• _PROBLEM DETAILS_
Review the material and extract every line in which the word "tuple" occurs.
- - - - - - -
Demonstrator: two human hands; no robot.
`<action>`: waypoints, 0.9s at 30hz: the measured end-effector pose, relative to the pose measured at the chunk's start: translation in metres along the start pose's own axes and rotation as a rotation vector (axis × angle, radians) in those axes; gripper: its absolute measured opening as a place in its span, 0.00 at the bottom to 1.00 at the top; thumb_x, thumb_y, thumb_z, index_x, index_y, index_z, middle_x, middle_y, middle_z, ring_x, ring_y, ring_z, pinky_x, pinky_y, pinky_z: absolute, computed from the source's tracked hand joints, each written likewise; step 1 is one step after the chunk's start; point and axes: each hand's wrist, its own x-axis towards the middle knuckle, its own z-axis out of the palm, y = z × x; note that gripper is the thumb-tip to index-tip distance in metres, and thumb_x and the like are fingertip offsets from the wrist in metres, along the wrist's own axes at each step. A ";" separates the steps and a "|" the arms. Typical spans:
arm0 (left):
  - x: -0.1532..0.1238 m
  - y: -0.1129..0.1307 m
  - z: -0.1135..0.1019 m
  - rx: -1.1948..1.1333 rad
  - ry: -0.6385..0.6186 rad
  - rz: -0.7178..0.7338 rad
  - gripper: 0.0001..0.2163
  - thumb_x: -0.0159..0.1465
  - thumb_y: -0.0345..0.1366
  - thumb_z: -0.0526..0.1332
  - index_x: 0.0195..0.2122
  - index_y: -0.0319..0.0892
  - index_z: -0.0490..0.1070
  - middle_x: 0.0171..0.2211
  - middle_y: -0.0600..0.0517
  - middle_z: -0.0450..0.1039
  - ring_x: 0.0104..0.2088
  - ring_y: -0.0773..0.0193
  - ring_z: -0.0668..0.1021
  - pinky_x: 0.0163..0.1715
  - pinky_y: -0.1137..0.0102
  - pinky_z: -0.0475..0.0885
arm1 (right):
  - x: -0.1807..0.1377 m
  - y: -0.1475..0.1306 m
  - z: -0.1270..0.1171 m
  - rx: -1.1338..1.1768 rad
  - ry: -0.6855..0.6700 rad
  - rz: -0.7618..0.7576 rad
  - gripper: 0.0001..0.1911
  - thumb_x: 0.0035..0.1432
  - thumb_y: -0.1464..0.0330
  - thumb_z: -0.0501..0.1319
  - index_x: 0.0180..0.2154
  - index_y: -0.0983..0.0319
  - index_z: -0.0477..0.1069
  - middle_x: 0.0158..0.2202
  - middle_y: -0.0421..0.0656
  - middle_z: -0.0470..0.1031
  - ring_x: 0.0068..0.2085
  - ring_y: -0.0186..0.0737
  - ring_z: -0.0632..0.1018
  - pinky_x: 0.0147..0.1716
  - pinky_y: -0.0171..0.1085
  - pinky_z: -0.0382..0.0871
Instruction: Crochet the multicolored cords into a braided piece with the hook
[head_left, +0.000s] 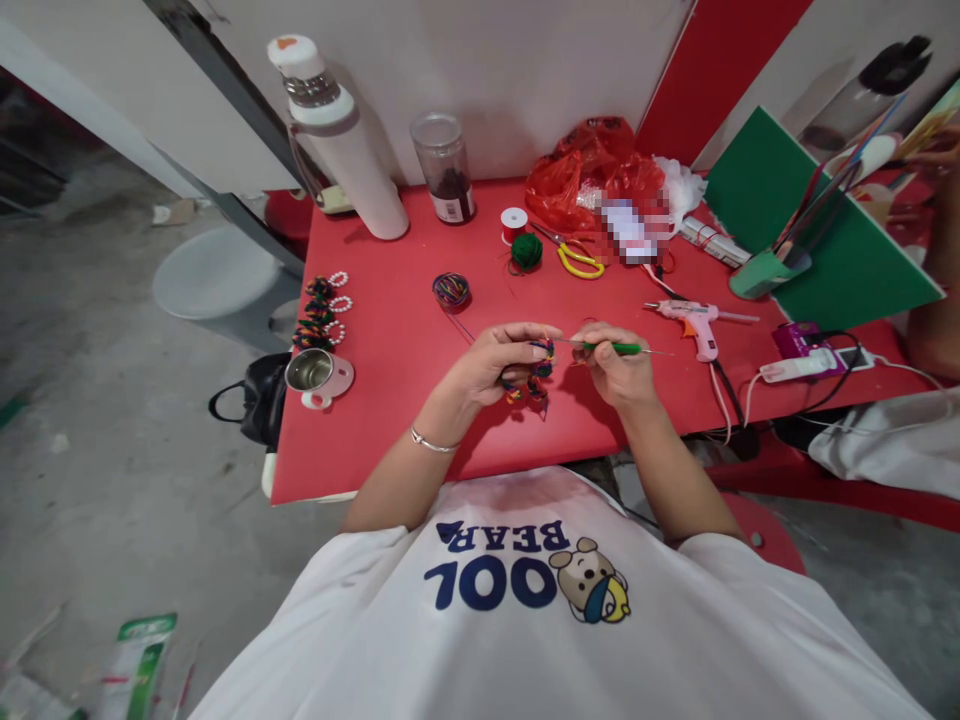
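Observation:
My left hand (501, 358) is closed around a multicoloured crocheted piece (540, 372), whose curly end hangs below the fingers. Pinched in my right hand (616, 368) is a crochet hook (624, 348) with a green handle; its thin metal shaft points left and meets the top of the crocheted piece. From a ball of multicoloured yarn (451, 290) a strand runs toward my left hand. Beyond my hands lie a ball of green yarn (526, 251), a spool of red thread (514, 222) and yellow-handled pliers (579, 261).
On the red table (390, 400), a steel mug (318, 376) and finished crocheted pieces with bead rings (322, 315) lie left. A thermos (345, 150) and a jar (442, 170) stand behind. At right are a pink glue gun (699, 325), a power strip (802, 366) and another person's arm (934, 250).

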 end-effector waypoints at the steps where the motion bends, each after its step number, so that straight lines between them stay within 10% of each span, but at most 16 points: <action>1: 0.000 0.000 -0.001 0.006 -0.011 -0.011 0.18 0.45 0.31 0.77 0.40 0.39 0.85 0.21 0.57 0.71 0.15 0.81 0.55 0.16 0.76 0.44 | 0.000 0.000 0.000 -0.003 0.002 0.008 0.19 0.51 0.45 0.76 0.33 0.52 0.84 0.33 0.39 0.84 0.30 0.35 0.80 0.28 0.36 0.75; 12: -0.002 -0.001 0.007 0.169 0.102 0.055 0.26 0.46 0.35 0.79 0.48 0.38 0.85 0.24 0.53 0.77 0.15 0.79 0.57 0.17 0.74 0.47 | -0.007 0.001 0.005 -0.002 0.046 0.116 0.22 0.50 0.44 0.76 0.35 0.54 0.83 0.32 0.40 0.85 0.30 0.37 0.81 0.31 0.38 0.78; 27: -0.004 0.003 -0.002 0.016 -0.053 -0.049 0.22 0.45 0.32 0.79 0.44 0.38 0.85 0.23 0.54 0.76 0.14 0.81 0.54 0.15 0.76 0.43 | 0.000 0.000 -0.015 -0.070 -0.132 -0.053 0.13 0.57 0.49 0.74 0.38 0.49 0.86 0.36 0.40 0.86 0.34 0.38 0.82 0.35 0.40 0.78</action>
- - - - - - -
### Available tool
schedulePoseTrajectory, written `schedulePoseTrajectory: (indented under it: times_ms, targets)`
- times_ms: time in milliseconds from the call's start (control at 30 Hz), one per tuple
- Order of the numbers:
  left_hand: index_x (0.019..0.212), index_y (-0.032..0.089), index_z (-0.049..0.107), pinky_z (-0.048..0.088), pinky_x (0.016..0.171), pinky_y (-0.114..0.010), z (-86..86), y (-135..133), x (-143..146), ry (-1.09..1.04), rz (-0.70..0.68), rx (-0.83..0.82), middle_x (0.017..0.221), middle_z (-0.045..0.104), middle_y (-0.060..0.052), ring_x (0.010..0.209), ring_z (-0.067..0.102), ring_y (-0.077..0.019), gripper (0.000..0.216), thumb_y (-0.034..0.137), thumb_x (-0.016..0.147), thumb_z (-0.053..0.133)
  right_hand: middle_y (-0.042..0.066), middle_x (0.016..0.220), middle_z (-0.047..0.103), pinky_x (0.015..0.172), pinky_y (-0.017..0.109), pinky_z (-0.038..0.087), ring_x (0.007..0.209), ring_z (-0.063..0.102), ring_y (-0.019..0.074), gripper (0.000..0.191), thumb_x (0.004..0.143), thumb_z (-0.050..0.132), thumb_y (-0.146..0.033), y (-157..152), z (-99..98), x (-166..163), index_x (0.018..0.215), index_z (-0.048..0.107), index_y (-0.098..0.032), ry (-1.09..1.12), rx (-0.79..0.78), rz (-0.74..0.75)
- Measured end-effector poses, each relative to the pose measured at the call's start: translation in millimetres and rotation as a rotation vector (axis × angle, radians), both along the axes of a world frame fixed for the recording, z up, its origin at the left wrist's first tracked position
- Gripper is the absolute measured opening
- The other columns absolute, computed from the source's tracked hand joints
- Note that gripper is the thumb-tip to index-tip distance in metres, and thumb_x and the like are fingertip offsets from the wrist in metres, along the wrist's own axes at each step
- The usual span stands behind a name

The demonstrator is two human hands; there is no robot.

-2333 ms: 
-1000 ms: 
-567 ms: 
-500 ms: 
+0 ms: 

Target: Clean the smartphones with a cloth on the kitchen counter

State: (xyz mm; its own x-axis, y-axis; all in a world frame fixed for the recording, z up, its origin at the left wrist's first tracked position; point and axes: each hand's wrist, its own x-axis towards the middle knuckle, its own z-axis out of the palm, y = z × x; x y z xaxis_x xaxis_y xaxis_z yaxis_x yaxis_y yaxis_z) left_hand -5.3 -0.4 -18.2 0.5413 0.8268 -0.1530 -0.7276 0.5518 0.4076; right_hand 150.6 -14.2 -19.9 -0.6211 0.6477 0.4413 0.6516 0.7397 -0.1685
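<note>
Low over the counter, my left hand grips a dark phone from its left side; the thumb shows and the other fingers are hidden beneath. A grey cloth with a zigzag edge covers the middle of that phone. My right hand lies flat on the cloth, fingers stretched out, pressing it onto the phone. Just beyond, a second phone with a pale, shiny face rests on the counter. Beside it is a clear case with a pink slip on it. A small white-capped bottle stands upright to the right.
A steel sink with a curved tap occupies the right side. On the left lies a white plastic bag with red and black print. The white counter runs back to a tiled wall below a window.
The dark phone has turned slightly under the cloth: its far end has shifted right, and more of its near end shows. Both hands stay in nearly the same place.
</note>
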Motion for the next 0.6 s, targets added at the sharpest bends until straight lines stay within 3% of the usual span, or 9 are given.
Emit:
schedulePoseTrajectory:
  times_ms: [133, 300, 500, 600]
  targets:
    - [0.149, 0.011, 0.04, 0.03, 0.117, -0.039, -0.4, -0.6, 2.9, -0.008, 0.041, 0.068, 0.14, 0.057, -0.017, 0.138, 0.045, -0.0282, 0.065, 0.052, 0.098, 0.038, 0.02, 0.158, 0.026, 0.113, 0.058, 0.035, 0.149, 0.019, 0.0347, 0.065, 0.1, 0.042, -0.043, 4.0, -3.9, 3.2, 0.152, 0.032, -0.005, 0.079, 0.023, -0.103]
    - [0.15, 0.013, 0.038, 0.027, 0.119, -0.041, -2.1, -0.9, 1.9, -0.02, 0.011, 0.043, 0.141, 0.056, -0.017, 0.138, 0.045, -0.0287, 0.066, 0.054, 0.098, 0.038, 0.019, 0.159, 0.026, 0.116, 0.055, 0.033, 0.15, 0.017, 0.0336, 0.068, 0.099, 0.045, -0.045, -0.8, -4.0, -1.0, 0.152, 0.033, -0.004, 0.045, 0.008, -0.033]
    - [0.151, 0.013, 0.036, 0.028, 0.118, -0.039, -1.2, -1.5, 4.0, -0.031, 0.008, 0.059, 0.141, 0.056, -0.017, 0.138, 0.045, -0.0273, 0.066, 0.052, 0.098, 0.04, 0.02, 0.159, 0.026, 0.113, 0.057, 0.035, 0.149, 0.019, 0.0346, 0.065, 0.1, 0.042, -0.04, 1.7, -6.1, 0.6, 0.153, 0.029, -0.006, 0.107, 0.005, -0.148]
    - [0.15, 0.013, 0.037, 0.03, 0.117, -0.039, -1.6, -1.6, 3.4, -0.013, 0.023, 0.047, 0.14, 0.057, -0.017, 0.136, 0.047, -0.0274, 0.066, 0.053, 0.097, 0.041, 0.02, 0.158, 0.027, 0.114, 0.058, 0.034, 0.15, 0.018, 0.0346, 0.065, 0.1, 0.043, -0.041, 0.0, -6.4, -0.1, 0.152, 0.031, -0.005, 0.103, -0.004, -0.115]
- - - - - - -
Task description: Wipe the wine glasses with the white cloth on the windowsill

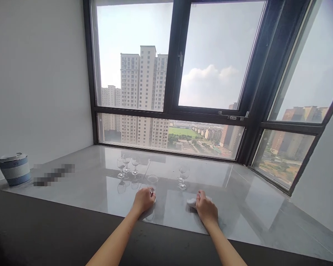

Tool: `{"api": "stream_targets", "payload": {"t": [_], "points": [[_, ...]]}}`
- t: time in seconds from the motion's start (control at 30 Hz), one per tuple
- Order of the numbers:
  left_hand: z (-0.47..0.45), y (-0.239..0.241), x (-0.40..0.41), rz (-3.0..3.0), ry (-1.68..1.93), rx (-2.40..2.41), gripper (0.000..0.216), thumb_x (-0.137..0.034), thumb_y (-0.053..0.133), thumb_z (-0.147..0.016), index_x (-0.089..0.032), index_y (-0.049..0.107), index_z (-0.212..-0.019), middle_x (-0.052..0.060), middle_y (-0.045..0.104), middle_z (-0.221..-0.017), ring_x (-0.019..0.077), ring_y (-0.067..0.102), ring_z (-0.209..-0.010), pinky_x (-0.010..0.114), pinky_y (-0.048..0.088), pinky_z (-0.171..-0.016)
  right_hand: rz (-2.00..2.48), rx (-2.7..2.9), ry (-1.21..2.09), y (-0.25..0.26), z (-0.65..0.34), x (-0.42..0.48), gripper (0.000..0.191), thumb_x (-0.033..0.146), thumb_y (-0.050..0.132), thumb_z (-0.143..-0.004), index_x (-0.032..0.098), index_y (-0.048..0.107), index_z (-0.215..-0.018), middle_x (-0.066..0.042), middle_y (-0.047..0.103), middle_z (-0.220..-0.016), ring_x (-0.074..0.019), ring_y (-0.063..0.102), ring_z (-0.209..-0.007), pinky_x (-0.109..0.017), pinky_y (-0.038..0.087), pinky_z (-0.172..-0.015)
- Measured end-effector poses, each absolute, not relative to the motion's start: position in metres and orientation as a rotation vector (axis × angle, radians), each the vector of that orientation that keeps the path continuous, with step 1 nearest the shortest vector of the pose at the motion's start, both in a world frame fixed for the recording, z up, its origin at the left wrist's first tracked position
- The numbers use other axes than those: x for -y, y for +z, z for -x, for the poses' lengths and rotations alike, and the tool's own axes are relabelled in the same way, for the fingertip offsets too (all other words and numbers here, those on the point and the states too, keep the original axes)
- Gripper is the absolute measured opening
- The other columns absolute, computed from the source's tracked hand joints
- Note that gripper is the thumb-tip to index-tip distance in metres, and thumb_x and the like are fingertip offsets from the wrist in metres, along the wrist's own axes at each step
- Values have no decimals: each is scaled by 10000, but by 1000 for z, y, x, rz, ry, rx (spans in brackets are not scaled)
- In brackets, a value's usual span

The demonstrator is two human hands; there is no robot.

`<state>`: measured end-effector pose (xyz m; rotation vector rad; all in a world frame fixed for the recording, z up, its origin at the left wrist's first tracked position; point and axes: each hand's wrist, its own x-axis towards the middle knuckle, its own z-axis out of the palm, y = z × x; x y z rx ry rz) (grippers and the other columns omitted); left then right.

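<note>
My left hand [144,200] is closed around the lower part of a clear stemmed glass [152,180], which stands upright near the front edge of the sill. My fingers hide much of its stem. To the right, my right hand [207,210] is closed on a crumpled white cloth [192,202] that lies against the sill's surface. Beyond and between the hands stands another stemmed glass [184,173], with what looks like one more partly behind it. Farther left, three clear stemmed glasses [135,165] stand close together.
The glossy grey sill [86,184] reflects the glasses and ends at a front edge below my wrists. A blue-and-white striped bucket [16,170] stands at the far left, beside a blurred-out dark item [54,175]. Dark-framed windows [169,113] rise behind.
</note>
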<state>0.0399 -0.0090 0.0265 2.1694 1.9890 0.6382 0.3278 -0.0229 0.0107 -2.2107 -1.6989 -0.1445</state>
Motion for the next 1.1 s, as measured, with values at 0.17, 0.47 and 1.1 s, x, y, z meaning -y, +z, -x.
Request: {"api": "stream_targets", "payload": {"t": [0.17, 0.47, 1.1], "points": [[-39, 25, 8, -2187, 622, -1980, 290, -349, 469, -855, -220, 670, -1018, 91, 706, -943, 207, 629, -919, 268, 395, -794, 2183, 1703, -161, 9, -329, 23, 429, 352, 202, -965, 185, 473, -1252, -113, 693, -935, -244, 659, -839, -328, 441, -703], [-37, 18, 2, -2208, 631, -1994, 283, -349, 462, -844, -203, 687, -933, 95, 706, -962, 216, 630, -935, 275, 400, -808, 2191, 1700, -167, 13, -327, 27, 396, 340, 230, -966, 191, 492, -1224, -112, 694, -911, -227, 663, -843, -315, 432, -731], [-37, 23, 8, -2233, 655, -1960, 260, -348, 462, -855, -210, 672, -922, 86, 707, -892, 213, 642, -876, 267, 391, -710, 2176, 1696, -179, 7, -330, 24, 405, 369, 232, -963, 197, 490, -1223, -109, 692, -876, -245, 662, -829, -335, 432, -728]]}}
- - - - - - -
• _RESULT_
- times_ms: time in milliseconds from the call's start (control at 30 Hz), one per tuple
- t: time in seconds from the motion's start (control at 30 Hz), one per tuple

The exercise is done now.